Tuesday, April 15, 2014

EMS Helicopter Crashes in New Mexico UPDATE 4/17/14

(4/17/14) As often happens with original information concerning an event like this, the speculation that the aircraft's engine may have been at idle during takeoff appears to be unfounded. One noteworthy comment from the pilot's statement to the NTSB  is... "The pilot added that the pedals were jammed or locked, in the neutral position."

Pedals can become jammed for various reasons. One way to make the pedals hard to move (but not impossible) is to forget to deactivate the hydraulic accumulator test switch. If this push-button switch is inadvertently left in the depressed position (after checking that we can move the cyclic using the stored pressure in the accumulators - as would be required in the event of loss of  the aircraft's single hydraulic system), the pedals are hard to move as the tail rotor load compensator is deactivated during this test.

Until the NTSB issues their final report, all forms of speculation are just that.

To see the initial NTSB report, click here...

This is the second Astar crash in a short period of time that involved a counterclockwise rotation just after liftoff... the other crash was a news helicopter in Seattle, Washington. The report is available by clicking here.

Click here for Story

Click here for video of removal from roof top pad.

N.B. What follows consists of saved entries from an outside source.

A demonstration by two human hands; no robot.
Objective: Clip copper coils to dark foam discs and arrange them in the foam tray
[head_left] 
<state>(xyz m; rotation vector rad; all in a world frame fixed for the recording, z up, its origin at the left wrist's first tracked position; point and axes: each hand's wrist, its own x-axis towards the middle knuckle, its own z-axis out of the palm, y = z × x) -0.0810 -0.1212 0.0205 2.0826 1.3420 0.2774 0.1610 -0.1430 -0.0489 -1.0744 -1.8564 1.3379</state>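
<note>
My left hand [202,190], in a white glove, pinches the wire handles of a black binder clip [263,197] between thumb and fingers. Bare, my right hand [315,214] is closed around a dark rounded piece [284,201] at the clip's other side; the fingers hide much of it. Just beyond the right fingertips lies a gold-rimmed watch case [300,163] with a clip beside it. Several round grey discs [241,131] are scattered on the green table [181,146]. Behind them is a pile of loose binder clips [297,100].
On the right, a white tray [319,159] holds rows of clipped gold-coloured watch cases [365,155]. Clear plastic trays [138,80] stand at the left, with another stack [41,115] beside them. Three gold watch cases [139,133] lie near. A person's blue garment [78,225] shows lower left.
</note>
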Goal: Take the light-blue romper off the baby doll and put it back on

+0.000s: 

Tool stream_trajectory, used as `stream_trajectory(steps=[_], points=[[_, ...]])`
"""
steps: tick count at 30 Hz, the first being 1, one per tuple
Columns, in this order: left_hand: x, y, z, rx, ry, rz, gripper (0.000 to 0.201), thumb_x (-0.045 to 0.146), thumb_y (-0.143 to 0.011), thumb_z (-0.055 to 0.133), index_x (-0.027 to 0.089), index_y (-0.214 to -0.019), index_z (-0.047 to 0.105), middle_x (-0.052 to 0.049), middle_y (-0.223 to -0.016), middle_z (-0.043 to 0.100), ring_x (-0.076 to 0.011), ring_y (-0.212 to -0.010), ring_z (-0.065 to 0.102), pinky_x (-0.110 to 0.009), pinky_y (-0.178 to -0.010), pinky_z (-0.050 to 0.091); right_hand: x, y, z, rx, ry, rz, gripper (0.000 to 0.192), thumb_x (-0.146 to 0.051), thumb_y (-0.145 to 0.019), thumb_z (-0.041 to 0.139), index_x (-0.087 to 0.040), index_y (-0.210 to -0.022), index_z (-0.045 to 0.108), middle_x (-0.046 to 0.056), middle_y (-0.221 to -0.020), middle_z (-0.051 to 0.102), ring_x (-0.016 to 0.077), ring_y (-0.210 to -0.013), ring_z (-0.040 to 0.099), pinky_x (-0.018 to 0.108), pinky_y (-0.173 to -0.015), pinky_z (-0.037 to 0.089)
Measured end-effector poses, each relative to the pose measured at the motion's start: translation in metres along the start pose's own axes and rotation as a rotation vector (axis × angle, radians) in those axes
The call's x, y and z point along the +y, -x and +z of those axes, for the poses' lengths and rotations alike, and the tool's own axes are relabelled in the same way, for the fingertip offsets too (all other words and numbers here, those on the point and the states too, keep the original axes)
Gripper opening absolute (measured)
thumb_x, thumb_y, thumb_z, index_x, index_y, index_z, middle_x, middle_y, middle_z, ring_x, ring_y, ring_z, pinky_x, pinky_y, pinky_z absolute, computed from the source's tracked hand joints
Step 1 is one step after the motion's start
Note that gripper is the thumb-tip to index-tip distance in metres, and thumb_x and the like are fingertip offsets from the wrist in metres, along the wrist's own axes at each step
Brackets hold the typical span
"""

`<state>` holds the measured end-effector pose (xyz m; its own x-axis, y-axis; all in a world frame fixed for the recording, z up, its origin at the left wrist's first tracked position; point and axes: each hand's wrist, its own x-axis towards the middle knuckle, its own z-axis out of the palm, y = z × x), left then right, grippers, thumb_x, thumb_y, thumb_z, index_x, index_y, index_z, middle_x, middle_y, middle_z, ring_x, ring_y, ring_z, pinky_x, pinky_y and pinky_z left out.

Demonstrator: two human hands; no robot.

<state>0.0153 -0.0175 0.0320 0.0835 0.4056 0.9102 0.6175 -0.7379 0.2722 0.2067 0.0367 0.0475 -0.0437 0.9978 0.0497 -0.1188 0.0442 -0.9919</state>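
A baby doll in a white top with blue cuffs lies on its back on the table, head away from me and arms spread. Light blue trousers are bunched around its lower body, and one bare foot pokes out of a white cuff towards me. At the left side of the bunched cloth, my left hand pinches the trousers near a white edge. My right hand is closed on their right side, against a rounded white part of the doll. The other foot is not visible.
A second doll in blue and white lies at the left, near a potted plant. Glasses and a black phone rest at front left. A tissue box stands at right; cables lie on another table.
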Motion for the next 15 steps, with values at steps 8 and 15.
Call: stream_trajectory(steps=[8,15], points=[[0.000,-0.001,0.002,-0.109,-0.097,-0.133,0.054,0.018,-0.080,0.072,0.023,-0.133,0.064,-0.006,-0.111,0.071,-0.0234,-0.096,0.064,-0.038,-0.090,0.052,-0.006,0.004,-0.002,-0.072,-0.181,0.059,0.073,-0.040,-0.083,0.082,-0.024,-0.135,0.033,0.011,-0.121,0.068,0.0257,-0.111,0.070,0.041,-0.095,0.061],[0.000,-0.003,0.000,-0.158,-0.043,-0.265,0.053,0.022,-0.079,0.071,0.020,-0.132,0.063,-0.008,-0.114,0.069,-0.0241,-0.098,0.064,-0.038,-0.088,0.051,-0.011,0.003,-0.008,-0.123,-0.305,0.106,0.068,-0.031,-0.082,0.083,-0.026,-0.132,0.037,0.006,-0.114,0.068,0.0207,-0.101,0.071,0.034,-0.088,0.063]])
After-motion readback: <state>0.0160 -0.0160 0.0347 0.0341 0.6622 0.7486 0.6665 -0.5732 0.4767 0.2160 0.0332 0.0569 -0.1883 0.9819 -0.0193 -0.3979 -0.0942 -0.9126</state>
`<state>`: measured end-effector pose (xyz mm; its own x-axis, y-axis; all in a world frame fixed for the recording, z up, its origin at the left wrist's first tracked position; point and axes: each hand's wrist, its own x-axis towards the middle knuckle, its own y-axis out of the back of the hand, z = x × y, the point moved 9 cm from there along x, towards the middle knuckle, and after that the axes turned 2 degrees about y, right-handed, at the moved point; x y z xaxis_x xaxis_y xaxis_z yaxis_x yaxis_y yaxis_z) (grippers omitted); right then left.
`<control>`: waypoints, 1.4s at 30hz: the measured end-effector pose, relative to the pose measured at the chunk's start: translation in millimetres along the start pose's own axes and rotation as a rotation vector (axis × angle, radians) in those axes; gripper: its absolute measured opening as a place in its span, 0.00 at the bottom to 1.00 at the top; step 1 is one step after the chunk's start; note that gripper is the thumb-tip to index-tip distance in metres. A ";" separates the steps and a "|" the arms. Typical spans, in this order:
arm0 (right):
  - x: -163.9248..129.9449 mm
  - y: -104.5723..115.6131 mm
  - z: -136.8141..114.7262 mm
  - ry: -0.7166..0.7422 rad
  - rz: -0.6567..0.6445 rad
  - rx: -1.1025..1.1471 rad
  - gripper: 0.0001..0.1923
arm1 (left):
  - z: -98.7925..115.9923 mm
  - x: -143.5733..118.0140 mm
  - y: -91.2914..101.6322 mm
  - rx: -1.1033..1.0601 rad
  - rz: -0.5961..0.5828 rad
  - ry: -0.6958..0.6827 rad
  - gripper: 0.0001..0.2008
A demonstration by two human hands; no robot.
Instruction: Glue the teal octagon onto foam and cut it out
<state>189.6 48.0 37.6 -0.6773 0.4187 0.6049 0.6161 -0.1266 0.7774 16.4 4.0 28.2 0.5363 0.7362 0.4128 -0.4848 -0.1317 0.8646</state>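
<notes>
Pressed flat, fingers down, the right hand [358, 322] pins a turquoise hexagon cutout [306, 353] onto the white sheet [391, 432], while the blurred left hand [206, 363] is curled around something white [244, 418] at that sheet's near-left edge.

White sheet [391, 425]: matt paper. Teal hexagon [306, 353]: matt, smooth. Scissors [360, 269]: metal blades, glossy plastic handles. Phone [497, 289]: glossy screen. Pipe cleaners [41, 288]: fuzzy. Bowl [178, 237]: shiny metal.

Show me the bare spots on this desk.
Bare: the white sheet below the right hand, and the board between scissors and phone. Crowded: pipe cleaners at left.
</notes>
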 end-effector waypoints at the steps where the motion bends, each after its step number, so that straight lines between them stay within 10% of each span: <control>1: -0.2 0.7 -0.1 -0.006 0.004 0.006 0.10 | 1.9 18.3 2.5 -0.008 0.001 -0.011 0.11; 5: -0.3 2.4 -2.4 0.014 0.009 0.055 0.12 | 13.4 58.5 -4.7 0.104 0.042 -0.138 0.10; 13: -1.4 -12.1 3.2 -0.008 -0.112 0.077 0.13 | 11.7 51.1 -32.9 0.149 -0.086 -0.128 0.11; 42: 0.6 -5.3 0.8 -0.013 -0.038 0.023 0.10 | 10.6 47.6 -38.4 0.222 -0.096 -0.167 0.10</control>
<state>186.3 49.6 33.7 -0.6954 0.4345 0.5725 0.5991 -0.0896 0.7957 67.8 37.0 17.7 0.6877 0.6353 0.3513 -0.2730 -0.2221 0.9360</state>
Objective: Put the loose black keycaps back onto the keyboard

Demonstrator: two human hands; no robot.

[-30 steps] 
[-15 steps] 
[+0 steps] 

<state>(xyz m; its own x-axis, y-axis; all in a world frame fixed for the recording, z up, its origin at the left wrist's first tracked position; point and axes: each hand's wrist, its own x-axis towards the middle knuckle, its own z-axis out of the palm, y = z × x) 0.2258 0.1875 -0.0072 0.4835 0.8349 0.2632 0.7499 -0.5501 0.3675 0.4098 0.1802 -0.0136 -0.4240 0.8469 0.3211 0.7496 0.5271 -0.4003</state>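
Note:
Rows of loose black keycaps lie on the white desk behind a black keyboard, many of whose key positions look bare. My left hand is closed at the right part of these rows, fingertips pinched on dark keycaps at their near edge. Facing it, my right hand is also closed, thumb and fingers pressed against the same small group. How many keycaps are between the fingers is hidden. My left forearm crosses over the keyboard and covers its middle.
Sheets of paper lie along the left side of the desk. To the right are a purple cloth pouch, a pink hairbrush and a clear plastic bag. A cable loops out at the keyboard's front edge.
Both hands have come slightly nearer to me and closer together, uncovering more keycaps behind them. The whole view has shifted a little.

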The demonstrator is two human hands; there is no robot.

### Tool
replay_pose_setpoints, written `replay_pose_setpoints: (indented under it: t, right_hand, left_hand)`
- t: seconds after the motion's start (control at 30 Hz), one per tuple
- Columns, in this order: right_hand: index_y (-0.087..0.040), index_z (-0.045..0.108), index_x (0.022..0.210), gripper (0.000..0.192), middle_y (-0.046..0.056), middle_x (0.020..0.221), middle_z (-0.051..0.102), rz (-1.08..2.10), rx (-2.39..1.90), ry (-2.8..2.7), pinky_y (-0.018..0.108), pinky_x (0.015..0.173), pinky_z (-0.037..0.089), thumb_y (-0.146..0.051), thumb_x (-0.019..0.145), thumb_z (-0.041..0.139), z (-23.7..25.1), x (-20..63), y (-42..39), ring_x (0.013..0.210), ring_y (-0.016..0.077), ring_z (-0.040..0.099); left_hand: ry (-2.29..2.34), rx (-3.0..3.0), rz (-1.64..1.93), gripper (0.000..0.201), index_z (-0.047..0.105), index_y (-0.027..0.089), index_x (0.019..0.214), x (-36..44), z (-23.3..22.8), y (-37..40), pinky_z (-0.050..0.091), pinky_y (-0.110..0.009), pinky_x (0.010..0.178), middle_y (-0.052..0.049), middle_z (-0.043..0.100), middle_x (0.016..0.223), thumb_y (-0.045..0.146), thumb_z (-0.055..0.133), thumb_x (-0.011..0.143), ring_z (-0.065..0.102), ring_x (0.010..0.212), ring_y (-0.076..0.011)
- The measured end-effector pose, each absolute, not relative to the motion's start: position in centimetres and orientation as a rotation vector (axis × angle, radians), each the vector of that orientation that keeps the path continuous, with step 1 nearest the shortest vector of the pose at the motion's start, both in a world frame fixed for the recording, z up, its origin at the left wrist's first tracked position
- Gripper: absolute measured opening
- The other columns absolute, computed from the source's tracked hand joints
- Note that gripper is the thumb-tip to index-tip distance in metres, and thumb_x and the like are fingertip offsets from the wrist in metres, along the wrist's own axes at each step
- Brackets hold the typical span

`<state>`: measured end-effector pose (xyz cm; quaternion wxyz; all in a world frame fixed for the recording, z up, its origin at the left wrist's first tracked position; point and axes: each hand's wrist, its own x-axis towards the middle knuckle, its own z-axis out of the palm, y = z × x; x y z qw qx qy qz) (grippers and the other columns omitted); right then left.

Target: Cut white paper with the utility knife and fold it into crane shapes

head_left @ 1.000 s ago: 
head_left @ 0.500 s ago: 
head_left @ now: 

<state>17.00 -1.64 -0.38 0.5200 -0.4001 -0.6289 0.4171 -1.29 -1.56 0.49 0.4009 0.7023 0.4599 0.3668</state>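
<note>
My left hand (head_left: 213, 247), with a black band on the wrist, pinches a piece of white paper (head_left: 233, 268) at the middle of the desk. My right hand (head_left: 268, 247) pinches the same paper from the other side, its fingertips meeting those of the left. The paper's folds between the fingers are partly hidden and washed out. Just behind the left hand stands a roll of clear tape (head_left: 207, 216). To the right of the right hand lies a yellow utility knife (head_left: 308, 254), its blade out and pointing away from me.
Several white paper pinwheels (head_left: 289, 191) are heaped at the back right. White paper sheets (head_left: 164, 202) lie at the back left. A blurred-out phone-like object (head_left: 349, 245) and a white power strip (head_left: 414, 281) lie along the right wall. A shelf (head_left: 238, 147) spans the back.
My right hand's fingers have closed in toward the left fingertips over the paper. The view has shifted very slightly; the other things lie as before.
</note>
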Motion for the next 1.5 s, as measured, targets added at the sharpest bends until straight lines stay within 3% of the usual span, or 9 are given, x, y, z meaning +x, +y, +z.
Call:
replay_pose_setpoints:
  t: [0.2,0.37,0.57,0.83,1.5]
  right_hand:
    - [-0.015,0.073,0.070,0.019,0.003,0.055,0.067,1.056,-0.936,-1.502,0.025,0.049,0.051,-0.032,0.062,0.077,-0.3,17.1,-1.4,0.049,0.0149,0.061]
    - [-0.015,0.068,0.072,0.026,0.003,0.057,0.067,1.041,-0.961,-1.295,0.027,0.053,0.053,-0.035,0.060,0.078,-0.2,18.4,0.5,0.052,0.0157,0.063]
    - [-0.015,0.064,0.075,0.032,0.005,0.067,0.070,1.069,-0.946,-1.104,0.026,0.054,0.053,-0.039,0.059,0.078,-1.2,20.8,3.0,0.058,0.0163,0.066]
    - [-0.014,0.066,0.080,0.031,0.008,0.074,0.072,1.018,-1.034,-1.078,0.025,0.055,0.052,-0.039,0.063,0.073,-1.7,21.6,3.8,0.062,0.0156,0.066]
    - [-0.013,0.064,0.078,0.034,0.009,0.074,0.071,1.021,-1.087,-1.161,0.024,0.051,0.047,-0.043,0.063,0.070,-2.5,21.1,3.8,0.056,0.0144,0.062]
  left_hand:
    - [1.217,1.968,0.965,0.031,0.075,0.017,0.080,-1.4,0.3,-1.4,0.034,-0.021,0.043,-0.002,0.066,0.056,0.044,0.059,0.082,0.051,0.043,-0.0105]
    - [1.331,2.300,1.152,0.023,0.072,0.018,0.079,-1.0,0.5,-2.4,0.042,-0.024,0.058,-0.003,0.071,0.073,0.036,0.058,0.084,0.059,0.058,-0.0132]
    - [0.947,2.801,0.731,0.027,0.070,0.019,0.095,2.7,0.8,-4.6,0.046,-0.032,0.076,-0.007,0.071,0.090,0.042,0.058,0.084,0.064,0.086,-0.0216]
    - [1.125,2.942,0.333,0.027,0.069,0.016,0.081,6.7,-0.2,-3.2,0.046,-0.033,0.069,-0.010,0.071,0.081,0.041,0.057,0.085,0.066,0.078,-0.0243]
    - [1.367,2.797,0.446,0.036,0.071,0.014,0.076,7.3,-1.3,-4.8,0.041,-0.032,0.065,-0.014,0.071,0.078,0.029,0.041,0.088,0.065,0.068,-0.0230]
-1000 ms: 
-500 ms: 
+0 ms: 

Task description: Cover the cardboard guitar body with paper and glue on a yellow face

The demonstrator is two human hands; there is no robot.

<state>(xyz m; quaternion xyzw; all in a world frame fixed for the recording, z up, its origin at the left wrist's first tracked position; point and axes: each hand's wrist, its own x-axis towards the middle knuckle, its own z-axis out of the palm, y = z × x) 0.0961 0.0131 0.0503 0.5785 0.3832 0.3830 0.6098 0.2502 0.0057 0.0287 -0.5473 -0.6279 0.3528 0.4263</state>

Comments on a helicopter forum indicate that the aircraft's engine and rotor may have been at idle rpm during the takeoff attempt (unconfirmed). If so, this won't be the first or last time. We get in a hurry doing multiple takeoffs and landings, and skip a checklist item, and there you have it. One thing that works - in addition to using a checklist and checking the position of controls - is a slow takeoff to a hover and a deliberate hover check before applying power to depart. That gives any problems a chance to manifest before leaving the safety of the pad. I imagine this pilot had an excellent safety record right up to the minute this happened - and this could be any of us...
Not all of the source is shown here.